▸ EXERCISE INSTRUCTIONS
Please write out the listing exactly, with nothing altered.

▸ DATASET EXCERPT
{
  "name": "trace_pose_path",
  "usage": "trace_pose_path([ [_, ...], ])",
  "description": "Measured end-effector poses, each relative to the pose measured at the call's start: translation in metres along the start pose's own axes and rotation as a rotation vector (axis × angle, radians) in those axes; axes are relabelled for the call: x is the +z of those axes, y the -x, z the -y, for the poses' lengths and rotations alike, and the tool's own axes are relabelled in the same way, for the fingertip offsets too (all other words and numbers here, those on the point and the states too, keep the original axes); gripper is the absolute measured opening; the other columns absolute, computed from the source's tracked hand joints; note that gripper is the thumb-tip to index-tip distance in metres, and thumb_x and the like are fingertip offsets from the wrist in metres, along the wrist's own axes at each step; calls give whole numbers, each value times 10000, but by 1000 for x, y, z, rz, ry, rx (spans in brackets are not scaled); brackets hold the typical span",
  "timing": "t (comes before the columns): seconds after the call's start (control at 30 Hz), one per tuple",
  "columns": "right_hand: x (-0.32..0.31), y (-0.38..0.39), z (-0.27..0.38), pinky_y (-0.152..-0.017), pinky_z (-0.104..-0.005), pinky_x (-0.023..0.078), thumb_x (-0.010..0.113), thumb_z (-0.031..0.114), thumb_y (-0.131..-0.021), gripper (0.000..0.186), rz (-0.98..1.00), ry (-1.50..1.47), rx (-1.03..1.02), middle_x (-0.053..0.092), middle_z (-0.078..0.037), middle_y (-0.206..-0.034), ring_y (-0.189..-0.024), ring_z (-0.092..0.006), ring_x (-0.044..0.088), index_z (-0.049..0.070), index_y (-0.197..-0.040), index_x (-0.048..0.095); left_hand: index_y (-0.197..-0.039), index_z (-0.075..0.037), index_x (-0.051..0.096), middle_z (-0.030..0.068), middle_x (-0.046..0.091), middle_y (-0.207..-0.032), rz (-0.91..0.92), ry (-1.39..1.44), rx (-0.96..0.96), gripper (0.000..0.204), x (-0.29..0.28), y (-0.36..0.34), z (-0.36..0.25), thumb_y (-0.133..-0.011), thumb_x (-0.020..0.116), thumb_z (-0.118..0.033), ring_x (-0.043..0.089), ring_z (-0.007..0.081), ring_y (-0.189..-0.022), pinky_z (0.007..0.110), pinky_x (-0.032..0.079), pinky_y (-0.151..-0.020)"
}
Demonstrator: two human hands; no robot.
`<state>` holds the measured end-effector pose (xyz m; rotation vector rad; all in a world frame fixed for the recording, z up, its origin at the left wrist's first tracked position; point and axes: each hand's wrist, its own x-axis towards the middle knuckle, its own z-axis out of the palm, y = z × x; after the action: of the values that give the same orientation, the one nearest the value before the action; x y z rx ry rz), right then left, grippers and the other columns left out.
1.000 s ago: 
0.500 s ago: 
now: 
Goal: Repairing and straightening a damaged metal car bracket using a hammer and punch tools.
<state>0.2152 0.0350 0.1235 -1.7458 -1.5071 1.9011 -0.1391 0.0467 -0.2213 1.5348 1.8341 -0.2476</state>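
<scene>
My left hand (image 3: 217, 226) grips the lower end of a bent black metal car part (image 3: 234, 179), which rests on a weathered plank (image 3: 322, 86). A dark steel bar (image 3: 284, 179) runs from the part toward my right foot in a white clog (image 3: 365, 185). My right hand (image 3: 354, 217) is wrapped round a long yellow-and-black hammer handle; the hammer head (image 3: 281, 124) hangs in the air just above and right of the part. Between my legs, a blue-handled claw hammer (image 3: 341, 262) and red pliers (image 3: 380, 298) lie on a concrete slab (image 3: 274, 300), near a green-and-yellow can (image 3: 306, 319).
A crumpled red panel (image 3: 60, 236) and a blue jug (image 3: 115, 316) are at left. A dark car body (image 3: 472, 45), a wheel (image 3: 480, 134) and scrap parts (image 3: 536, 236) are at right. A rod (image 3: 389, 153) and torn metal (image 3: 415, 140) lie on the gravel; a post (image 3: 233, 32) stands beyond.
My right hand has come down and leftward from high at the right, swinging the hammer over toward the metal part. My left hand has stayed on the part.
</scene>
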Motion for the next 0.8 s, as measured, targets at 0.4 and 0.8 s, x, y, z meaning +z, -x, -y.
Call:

▸ RESULT
{
  "name": "trace_pose_path",
  "usage": "trace_pose_path([ [_, ...], ])",
  "description": "Measured end-effector poses, each relative to the pose measured at the call's start: translation in metres along the start pose's own axes and rotation as a rotation vector (axis × angle, radians) in those axes; axes are relabelled for the call: x is the +z of those axes, y the -x, z the -y, for the poses' lengths and rotations alike, and the tool's own axes are relabelled in the same way, for the fingertip offsets too (all other words and numbers here, those on the point and the states too, keep the original axes); gripper is the absolute measured opening; the other columns absolute, computed from the source's tracked hand joints; note that gripper is the thumb-tip to index-tip distance in metres, and thumb_x and the like are fingertip offsets from the wrist in metres, along the wrist's own axes at each step; calls give whole numbers, each value times 10000, but by 1000 for x, y, z, rz, ry, rx (spans in brackets are not scaled); brackets hold the typical span",
  "timing": "t (comes before the columns): seconds after the call's start (control at 30 Hz), one per tuple",
  "columns": "right_hand: x (-0.32..0.31), y (-0.38..0.39), z (-0.27..0.38), pinky_y (-0.152..-0.017), pinky_z (-0.104..-0.005), pinky_x (-0.023..0.078), thumb_x (-0.010..0.113), thumb_z (-0.031..0.114), thumb_y (-0.131..-0.021), gripper (0.000..0.186), rz (-0.98..1.00), ry (-1.50..1.47), rx (-1.03..1.02), middle_x (-0.053..0.092), middle_z (-0.078..0.037), middle_y (-0.206..-0.034), ring_y (-0.189..-0.024), ring_z (-0.092..0.006), ring_x (-0.044..0.088), index_z (-0.049..0.070), index_y (-0.197..-0.040), index_x (-0.048..0.095); left_hand: index_y (-0.197..-0.039), index_z (-0.075..0.037), index_x (-0.051..0.096), middle_z (-0.030..0.068), middle_x (-0.046..0.091), middle_y (-0.207..-0.032), rz (-0.91..0.92), ry (-1.39..1.44), rx (-0.96..0.96), gripper (0.000..0.204), x (-0.29..0.28), y (-0.36..0.34), z (-0.36..0.25), thumb_y (-0.133..-0.011), thumb_x (-0.020..0.116), thumb_z (-0.118..0.033), ring_x (-0.043..0.089), ring_z (-0.007..0.081), ring_y (-0.189..-0.022), pinky_z (0.007..0.110), pinky_x (-0.032..0.079), pinky_y (-0.151..-0.020)"
}
Demonstrator: two human hands; no robot.
`<state>` holds the measured end-effector pose (xyz m; rotation vector rad; all in a world frame fixed for the recording, z up, its origin at the left wrist's first tracked position; point and axes: each hand's wrist, its own x-axis towards the middle knuckle, its own z-axis out of the palm, y = z × x; after the action: of the values that give the same orientation, the one nearest the value before the action; x y z rx ry rz), right then left, grippers and the other columns left out.
1.000 s ago: 
0.500 s ago: 
now: 
Goal: Repairing and straightening a damaged metal car bracket using a hammer and punch tools.
<state>0.2152 0.0350 0.1235 -1.7458 -1.5071 1.9011 -0.1391 0.0467 -0.2213 1.5348 1.8341 -0.2476</state>
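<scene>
My left hand (image 3: 217, 226) grips the lower end of a bent black metal car part (image 3: 234, 179), which rests on a weathered plank (image 3: 322, 86). A dark steel bar (image 3: 284, 179) runs from the part toward my right foot in a white clog (image 3: 365, 185). My right hand (image 3: 354, 217) is wrapped round a long yellow-and-black hammer handle; the hammer head (image 3: 281, 124) hangs in the air just above and right of the part. Between my legs, a blue-handled claw hammer (image 3: 341, 262) and red pliers (image 3: 380, 298) lie on a concrete slab (image 3: 274, 300), near a green-and-yellow can (image 3: 306, 319).
A crumpled red panel (image 3: 60, 236) and a blue jug (image 3: 115, 316) are at left. A dark car body (image 3: 472, 45), a wheel (image 3: 480, 134) and scrap parts (image 3: 536, 236) are at right. A rod (image 3: 389, 153) and torn metal (image 3: 415, 140) lie on the gravel; a post (image 3: 233, 32) stands beyond.
My right hand has come down and leftward from high at the right, swinging the hammer over toward the metal part. My left hand has stayed on the part.
</scene>
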Motion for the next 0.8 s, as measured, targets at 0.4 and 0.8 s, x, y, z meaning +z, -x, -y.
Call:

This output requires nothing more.